1. A crescente disputa entre os órgãos oficiais e os organismos privados de certificação pelo monopólio da confiança do consumidor, pode levar a mudanças na avaliação de mercado dos selos escolhidos, exigindo, para escolha dos selos, um conhecimento profundo do ambiente econômico e da política orgânica do mercado de destino, que varia de país para país, inclusive tendo em conta os conflitos entre as normas do país de destino com as normas domésticas;

2. Não existem, até o momento, normas específicas relacionadas à produção de açúcar, as quais inclusive permitem, embora os mercados geralmente não aceitem, o uso de vários compostos químicos de uso controlado principalmente para o processo de clarificação. Essa permissão teve como motivo uma tentativa de não inviabilizar a produção de açúcar de beterraba orgânico com qualidade aceitável pelo mercado, já que uma série de produtos químicos utilizados no seu processamento, tais como o ácido sulfúrico, o carbonato de sódio e o isoproponal hidróxido de sódio, são facilmente eliminados no processamento do açúcar de cana e não podem ser eliminados no processamento do açúcar de beterraba.

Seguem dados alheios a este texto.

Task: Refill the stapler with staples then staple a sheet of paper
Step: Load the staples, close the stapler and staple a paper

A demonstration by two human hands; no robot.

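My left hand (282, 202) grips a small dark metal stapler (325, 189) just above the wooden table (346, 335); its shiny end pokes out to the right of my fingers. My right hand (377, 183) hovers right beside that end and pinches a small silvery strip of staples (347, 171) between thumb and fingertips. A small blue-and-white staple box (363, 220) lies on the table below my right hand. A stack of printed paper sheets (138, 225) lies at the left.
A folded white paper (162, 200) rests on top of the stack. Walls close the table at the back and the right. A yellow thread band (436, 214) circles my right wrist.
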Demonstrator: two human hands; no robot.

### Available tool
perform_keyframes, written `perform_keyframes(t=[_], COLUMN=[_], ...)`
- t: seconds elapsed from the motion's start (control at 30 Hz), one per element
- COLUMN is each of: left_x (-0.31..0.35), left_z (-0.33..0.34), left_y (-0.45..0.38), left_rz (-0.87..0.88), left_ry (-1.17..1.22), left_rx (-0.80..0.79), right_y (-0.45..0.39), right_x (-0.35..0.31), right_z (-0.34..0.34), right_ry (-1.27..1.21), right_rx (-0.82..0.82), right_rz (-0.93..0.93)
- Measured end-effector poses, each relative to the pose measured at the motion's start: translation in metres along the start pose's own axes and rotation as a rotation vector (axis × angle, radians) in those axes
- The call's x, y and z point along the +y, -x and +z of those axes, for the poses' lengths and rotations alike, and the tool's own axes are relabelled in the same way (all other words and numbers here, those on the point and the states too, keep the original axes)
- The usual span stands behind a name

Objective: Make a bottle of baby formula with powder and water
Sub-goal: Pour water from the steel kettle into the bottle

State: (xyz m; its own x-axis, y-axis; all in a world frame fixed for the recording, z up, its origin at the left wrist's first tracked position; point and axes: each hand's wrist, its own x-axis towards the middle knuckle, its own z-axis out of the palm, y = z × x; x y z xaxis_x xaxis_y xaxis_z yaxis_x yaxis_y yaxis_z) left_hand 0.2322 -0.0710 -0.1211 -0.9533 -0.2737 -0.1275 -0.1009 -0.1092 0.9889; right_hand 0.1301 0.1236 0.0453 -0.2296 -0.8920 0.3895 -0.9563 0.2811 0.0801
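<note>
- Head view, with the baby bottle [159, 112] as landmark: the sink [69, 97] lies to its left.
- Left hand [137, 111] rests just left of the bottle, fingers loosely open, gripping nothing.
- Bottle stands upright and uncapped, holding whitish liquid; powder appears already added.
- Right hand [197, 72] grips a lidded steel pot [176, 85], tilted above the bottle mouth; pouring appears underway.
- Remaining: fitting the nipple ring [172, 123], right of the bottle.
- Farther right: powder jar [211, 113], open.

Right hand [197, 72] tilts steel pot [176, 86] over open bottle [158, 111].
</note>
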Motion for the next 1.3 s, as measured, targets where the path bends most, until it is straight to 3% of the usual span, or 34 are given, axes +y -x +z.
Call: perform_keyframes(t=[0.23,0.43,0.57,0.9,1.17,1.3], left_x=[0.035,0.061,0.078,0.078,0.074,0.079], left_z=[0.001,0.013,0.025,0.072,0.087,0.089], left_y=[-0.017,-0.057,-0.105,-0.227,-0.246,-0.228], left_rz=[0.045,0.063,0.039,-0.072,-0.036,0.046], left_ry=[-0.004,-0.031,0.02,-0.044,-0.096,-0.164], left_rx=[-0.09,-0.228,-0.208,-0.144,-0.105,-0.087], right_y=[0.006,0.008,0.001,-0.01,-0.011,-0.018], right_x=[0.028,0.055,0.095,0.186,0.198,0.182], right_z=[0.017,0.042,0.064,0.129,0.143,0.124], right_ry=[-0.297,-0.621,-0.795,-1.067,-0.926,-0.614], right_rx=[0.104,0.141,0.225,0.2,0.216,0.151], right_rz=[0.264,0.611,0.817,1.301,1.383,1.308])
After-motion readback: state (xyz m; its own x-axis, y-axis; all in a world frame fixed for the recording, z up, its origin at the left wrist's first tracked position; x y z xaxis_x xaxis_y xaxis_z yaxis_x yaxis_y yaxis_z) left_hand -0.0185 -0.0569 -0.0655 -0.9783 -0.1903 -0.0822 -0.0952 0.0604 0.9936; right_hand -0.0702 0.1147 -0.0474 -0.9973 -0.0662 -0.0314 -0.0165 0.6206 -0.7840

O açúcar, lembremos, é um produto “mal visto” por grandes parcelas dos consumidores de produtos orgânicos ou naturais, podendo esta ausência de normas específicas para o açúcar significar brechas para alterações, o que aumenta a incerteza quanto ao futuro;

3. O crescimento rápido da demanda pode trazer para o mercado um grande número de produtores, certificadores, traders e distribuidores que ampliarão a gama de variação de exigências sobre processos de produção, níveis de qualidade e segurança quanto à presença de contaminantes. Essa maior variabilidade de exigências pode, no futuro, minar a confiança nos selos e padrões para o açúcar;

4. No médio prazo, com o possível crescimento das linhas de produtos orgânicos processados, a confiança do consumidor no açúcar orgânico se fará principalmente por meio da confiança no produto final processado onde o açúcar entra como ingrediente, sendo que, além da confiança nos selos e regras de certificação, passam a ser determinantes as exigências e especificações próprias dessas indústrias;

5. No momento, não há informações sobre o impacto dos adoçantes naturais certificados como orgânicos derivados de amido de cereais como substitutos do açúcar (seja de cana ou de beterraba) como insumo industrial. Mas não se pode descartar que alterações nos processos tecnológicos permitam, em breve, a predominância de mercado de alguns desses substitutos do açúcar orgânico. Essa seria uma tendência esperada, decorrente da pressão da indústria

processadora, que já faz uso desses substitutos convencionais, em sua entrada no mercado orgânico.